> Task brief: Set the data down again, exactly as it reads, but without the pictures.

> Available data:
##############################
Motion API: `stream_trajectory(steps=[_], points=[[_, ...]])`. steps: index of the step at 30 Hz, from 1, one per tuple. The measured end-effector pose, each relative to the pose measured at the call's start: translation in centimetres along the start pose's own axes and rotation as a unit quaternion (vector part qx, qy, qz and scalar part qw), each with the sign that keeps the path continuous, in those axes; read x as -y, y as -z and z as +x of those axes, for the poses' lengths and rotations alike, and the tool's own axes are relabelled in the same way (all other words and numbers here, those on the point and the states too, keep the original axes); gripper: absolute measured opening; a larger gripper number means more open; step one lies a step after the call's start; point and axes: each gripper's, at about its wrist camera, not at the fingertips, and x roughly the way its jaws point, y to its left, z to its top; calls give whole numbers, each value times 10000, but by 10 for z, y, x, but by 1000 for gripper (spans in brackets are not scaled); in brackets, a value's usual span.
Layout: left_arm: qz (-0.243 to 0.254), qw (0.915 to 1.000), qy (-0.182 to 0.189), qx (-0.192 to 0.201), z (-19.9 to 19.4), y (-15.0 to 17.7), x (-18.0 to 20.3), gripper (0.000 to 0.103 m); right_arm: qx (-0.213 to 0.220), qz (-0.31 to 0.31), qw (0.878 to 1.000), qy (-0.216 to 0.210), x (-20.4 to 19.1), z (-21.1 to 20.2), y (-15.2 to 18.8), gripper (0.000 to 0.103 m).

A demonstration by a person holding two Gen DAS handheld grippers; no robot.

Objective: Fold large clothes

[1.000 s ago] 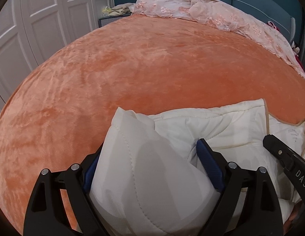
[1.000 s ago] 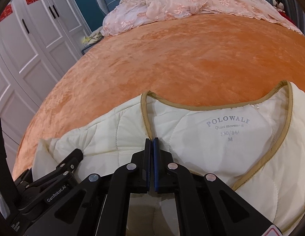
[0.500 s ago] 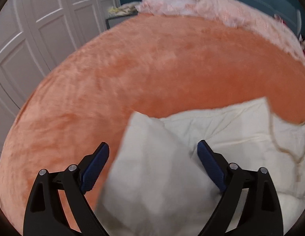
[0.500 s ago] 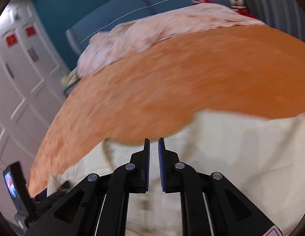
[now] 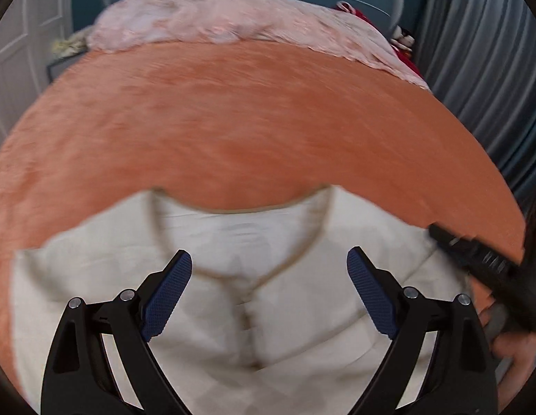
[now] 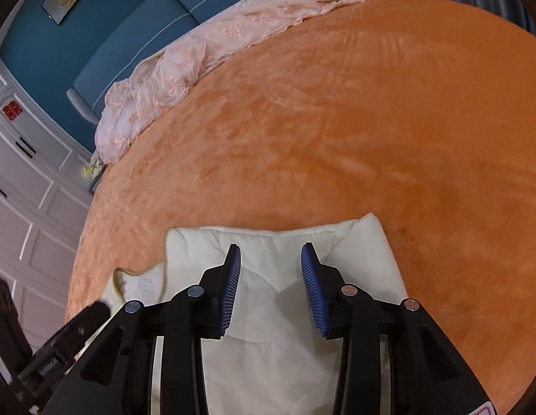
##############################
> Response area:
Motion API: `stream_trajectory(steps=[_], points=[[_, ...]])`. steps: index of the step at 30 Hz, from 1, one per tuple. The measured end-effector pose, each relative to the pose measured at the call's start: translation in centimetres along the start pose's own axes and rotation as a unit quaternion (vector part qx, qy, qz and scalar part qw), each with the sign that keeps the path continuous, in those axes; read x as -y, y as -z and z as +x of those axes, for the poses' lengths and rotations alike, and the tool's own axes are relabelled in the same way (all other words and numbers here, those on the point and the states too, keep the original axes); gripper: absolute measured opening; a larger gripper number means more open; step one lies a step after the call's start; point and axes: each gripper's, at about its wrist camera, not at the fingertips, and x roughly the way its jaws point, y to its left, z to its top; calls give whole numbers, each value times 10000, but by 10 for z, y, x, but by 1000 for gripper (spans in brackets are not scaled); in brackets, a value's usual span.
Layout: left_arm: qz (-0.243 to 0.254), qw (0.915 to 1.000), qy (-0.182 to 0.189), qx (-0.192 to 0.201), z (-19.9 to 19.4), y (-15.0 to 17.7), x (-18.0 to 20.3), gripper (0.000 to 0.103 m); right_arm: qx (-0.213 to 0.220), qz (-0.31 to 0.31), qw (0.878 to 1.000), qy (-0.216 to 0.210), x (-20.4 to 19.1), z (-21.1 to 20.2), y (-15.2 to 18.8), gripper (0.000 to 0.103 m).

A demonstration by a person holding two Gen DAS handheld grippers; no robot.

Objective: Fold large clothes

[1.000 s ago] 
[1.000 s ago] 
[0.500 s ago] 
[0.500 s ago] 
[now] 
[now] 

The response to this exercise is now finished.